▶ [PROBLEM STATEMENT]:
Only the lines below from the one containing "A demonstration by" to the one containing "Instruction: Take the" should be repeated, both included and unchanged.

▶ [PROVIDED INFORMATION]:
● ● ● ●

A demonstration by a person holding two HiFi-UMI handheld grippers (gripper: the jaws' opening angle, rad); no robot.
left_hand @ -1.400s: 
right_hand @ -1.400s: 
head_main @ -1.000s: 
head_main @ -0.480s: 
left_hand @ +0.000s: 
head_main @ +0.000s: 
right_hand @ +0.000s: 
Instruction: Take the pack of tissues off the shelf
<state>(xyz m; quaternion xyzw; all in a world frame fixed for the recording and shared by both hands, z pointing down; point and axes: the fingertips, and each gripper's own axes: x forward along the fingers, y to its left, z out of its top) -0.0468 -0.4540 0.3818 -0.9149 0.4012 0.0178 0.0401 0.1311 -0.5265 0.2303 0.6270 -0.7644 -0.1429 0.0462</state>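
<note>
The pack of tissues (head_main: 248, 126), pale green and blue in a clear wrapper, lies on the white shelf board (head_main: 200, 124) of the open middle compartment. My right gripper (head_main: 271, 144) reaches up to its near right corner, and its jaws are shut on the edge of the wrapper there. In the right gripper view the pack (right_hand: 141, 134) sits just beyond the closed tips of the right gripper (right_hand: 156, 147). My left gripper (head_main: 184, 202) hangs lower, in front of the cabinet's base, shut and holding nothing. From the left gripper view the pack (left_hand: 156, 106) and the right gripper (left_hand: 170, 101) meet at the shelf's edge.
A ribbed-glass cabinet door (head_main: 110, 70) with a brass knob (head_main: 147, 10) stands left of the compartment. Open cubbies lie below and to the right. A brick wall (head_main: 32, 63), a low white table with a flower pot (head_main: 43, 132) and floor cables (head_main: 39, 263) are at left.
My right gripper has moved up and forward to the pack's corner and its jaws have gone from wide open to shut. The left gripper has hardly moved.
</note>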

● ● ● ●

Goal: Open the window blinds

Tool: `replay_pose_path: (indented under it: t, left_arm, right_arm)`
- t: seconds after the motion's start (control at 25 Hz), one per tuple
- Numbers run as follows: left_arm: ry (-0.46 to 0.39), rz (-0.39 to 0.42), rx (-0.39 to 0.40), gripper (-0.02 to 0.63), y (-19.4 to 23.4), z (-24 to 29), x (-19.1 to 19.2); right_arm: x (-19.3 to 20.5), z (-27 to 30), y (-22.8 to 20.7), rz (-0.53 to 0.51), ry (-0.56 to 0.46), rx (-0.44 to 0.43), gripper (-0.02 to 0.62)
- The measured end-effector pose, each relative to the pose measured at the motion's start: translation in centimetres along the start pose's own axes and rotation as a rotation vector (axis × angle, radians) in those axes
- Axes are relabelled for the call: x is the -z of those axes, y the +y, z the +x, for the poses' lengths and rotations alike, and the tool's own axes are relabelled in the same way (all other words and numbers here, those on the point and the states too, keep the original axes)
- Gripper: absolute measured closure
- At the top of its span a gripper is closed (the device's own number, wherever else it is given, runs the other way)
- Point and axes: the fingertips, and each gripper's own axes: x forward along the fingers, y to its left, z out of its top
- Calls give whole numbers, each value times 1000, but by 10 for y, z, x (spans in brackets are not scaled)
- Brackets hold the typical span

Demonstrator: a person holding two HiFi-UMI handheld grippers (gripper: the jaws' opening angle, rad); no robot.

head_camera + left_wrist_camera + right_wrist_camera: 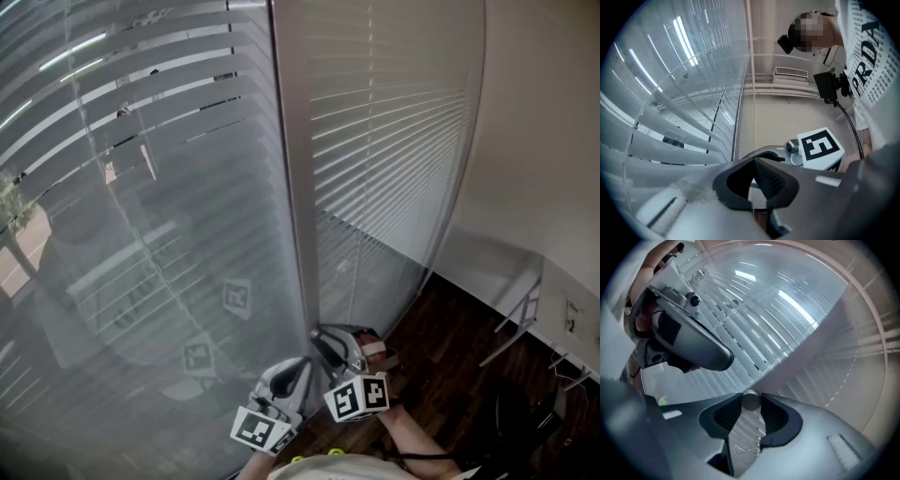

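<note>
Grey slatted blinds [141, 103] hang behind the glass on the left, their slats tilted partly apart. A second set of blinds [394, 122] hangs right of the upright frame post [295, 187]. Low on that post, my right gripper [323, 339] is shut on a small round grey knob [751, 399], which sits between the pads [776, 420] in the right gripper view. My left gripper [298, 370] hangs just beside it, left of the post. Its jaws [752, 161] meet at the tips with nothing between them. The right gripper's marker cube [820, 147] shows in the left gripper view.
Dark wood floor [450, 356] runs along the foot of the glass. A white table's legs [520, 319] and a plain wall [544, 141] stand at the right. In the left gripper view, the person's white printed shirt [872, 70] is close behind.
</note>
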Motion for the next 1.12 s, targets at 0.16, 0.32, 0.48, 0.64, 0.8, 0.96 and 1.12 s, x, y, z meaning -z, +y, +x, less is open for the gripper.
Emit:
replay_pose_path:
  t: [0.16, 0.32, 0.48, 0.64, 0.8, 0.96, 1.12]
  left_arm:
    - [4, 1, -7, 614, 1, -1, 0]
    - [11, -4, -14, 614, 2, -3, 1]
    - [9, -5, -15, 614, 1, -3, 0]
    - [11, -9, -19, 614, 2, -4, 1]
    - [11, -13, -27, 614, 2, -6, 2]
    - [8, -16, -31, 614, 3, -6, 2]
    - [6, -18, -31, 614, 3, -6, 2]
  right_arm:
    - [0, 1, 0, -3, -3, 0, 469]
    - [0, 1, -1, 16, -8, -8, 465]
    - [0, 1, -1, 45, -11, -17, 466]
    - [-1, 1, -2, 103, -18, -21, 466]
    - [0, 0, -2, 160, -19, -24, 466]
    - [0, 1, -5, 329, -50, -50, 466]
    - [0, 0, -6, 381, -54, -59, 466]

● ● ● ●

▶ [TASK RESPONSE]:
A demonstration by a person holding two HiFi-UMI handheld grippers (gripper: the jaws' opening angle, rad); no robot.
left_hand @ -1.400s: 
right_hand @ -1.400s: 
head_main @ -1.000s: 
head_main @ -0.480s: 
left_hand @ +0.000s: 
head_main @ +0.000s: 
right_hand @ +0.000s: 
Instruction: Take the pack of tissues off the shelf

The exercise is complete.